You won’t find the medicos making that sort of mistake. They obviously subscribe to the “no man gets left behind” philosophy because, no matter what the problem is, the GP must be involved. My daughter fell off her horse and injured her wrist. Instead of seeing the appropriate specialist we had to attend the GP, who gave us a “note” which allowed us to then see the specialist. When I broke my nose I also wasn’t allowed to see the ear, nose and throat (ENT) guy without first getting my “note”. Interestingly the “note” was only valid for 12 months. So, after a year I had to get another referral from the GP, even though I was an ongoing ENT patient. The GP, who is actually a marvellous fellow, was concerned about my cholesterol, so I had it checked. It came back a touch high and he suggested a repeat in four months.
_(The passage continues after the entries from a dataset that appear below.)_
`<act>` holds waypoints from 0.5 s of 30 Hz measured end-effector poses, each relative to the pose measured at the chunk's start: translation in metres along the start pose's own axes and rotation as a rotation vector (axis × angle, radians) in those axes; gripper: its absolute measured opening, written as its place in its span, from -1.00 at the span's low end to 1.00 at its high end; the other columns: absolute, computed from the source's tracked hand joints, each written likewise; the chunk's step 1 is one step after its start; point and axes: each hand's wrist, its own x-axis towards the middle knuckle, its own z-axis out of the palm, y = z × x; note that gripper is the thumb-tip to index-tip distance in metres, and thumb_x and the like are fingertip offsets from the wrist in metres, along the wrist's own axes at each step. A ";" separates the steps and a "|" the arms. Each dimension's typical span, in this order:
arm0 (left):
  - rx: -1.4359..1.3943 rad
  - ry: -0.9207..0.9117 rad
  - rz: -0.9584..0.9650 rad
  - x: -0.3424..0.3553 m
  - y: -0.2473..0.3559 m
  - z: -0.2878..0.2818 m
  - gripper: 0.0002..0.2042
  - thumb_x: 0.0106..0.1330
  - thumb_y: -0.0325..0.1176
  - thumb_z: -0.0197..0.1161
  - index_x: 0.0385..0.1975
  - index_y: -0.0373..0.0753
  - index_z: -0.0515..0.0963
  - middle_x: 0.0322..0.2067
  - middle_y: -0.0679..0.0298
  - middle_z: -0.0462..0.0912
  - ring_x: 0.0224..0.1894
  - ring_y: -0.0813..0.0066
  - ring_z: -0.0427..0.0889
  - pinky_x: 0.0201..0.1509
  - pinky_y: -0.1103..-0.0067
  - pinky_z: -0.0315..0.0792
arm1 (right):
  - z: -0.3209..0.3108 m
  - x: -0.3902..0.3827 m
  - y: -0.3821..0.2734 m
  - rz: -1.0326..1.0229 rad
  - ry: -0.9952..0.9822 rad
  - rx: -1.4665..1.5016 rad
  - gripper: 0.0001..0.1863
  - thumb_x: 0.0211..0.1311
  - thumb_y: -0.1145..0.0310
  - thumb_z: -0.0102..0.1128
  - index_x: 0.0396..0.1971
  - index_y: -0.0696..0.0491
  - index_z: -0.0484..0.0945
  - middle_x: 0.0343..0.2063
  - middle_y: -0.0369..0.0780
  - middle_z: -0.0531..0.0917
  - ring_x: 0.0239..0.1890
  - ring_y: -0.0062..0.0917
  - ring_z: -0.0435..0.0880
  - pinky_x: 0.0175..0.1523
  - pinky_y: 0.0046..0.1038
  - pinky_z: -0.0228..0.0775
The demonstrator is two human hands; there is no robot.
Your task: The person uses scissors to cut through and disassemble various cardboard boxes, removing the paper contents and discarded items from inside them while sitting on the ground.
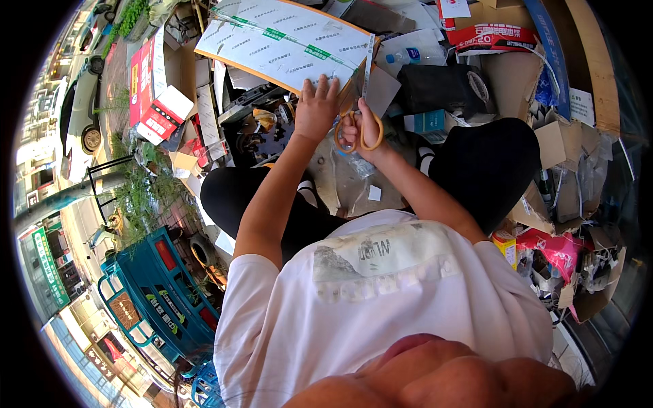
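Observation:
A flat white cardboard box [272,41] with green tape and orange edges lies above my hands, tilted. My left hand [314,112] rests on its lower edge, fingers stretched out over the white top. Just right of it, my right hand [366,139] grips scissors [371,143] with orange-yellow handles at the box's right corner; I cannot clearly make out where the blades end.
My legs [476,170] are bent either side. Around me lie torn cartons [558,143], a red-and-white box [153,95], a plastic bottle [408,56], a black bag [442,88] and mixed scrap. At left are a teal three-wheeled vehicle [156,292] and parked cars [85,119].

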 end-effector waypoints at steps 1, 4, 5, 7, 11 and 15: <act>-0.006 0.016 0.005 0.001 -0.002 0.000 -0.52 0.25 -0.25 0.24 0.21 -0.04 0.45 0.16 0.14 0.54 0.11 -0.20 0.53 0.08 0.21 0.54 | -0.001 0.000 -0.004 0.016 -0.030 0.025 -0.35 0.35 -0.36 -0.11 -0.64 -0.06 0.31 -0.80 -0.43 0.24 -0.73 -0.64 0.23 -0.43 -0.49 0.27; -0.010 0.031 0.015 0.002 -0.002 0.000 -0.50 0.22 -0.25 0.27 0.20 -0.07 0.45 0.16 0.12 0.52 0.11 -0.19 0.52 0.06 0.22 0.56 | 0.000 -0.004 -0.006 0.043 -0.039 0.080 -0.35 0.36 -0.36 -0.13 -0.65 -0.07 0.29 -0.82 -0.44 0.20 -0.77 -0.66 0.19 -0.47 -0.50 0.25; -0.006 0.028 0.015 0.001 -0.003 0.000 -0.49 0.21 -0.25 0.29 0.20 -0.09 0.44 0.16 0.11 0.51 0.11 -0.19 0.52 0.06 0.22 0.55 | 0.003 -0.006 -0.006 0.051 -0.031 0.095 -0.35 0.37 -0.35 -0.14 -0.65 -0.07 0.29 -0.82 -0.45 0.19 -0.78 -0.67 0.18 -0.48 -0.50 0.24; -0.010 0.015 0.003 -0.002 -0.006 0.000 -0.47 0.18 -0.24 0.31 0.20 -0.13 0.43 0.16 0.08 0.49 0.11 -0.19 0.51 0.09 0.22 0.54 | 0.007 -0.017 -0.003 -0.125 -0.015 -0.056 -0.36 0.40 -0.32 -0.17 -0.65 -0.07 0.28 -0.83 -0.44 0.18 -0.78 -0.66 0.17 -0.50 -0.50 0.23; 0.024 0.011 0.001 -0.007 -0.015 0.006 -0.43 0.14 -0.24 0.34 0.18 -0.22 0.42 0.16 0.02 0.46 0.12 -0.18 0.51 0.12 0.23 0.52 | 0.017 -0.031 -0.004 -0.165 -0.017 -0.104 -0.38 0.44 -0.28 -0.20 -0.64 -0.06 0.27 -0.81 -0.42 0.20 -0.75 -0.63 0.20 -0.42 -0.44 0.30; 0.020 0.020 0.022 -0.004 -0.009 0.004 -0.48 0.16 -0.31 0.25 0.16 -0.30 0.41 0.12 -0.06 0.50 0.08 -0.24 0.54 0.11 0.21 0.52 | 0.008 -0.026 0.008 0.001 -0.028 -0.090 -0.36 0.37 -0.34 -0.15 -0.61 -0.04 0.30 -0.78 -0.39 0.27 -0.70 -0.58 0.27 -0.28 -0.37 0.39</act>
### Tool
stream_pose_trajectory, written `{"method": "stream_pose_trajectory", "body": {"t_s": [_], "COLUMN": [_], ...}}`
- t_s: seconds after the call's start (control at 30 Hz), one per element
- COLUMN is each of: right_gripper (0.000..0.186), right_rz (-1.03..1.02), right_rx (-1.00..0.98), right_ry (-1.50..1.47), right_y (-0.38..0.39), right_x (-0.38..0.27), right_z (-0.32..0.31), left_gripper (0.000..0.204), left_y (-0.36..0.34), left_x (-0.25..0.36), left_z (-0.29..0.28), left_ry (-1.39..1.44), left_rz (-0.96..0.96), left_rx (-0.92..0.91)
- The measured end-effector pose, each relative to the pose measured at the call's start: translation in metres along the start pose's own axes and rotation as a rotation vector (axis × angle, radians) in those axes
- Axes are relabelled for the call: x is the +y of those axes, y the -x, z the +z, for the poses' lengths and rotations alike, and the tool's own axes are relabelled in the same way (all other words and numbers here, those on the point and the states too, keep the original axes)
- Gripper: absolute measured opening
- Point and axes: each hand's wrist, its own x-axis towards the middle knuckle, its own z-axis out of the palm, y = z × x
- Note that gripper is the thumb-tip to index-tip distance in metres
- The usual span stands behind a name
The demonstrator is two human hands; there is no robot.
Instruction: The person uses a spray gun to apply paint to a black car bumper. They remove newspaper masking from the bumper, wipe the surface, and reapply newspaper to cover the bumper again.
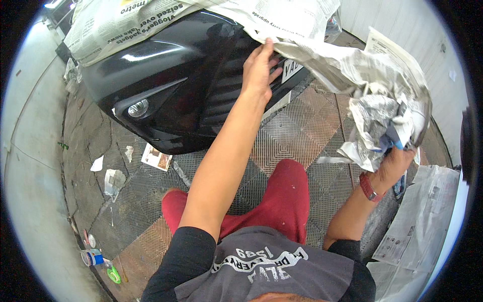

Four months later I tried to book it in, but still had to get my “note” from the GP first, before they would consent to take my blood.

It seems to me that GPs spend more time these days writing referrals than they do actual medical work, and they are virtually impossible to contact. When was the last time you rang up the doctor’s surgery and actually spoke to the doctor? Not so the veterinary clinic where you will always be able to speak to the veterinarian, unless he has his arm up a cow somewhere. And I can take my little Fluffy-wuffykins straight to the veterinary ophthalmologist to get the grass seed taken out of his eye, without first getting my “note” from the regular veterinarian.